Think about it like this, if your butcher gave you some nice sausages, you would be chuffed. You always like the sausages they do and they’re of the same quality of competing butchers and a similar price and end results. But what happens when you go into the butcher and they have a one-of-a-kind sausage, that no one else can get hold of because of your butcher's exclusive relationship with the world’s best sausage maker? This is a lot more impressive and forms a sense of exclusivity with the consumer. It sets a higher standard to separate you from the competition.
The strategy doesn’t stop there. You’ve spent hours researching, crafting and developing the perfect outreach to the ideal publisher. You’ve sent them some of the best, most relevant and engaging content they have ever seen. This relationship has now become mutually beneficial.

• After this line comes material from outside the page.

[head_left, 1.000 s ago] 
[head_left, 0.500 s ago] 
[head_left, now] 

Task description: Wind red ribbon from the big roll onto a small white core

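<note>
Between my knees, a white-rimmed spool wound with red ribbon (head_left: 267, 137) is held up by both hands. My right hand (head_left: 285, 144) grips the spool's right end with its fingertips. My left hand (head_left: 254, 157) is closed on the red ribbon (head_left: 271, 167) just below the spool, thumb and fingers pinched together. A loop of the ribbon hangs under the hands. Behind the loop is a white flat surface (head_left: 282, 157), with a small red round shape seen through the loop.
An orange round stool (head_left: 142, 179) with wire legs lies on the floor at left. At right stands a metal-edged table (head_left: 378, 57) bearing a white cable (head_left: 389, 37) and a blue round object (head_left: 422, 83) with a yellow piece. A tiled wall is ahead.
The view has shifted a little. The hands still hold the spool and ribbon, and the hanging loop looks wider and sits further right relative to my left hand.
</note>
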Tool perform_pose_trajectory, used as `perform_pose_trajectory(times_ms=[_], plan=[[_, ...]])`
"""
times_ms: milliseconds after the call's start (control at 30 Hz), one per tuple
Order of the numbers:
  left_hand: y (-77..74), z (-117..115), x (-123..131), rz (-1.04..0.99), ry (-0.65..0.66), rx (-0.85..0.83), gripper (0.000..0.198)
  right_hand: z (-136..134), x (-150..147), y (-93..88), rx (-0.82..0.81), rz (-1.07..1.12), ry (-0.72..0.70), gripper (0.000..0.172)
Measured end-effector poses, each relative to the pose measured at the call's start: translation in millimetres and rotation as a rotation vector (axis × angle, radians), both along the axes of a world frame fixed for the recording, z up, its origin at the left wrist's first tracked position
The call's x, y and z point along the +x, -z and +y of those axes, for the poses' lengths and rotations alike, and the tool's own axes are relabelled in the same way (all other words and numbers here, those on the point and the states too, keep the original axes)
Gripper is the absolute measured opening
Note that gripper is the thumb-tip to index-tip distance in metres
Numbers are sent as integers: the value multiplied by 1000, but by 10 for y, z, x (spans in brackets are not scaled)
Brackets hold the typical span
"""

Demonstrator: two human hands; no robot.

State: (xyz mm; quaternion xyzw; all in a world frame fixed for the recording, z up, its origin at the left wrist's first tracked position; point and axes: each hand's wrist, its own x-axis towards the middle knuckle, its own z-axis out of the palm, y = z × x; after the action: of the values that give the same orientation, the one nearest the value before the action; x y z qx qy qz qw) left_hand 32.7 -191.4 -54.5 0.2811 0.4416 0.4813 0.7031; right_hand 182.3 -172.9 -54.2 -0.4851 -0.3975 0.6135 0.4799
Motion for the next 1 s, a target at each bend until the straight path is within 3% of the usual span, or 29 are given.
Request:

You’ve got the client one of the most impressive and high-quality links they’ve ever seen, and the website owner now has a delightful contact at a fantastic marketing agency that can supply you with exceptional, engaging content!
The mantra of quality over quantity really reigns true. And this is the case for the number of websites you’re contacting, the amount of links you’re securing as well as what your outreach is stating.
Outreach is a vital part to your link-building strategy that you must get right to secure those golden-tier websites. It’s about making sure you’re knowledgeable and personable, and able to present publishers with amazing content that they simply can’t refuse. And when pursuing international markets, understanding local nuances and being able to speak a website owner’s language (literally) is key to securing not only the link, but also the publisher’s trust and respect for future opportunities. A great test to this is that we often get international website owners getting back in touch for new content as the quality is so high. Reverse-outreach is testament to how having strong relationships with your publisher network, the right outreach and the right content can help secure those links and top-tier sites.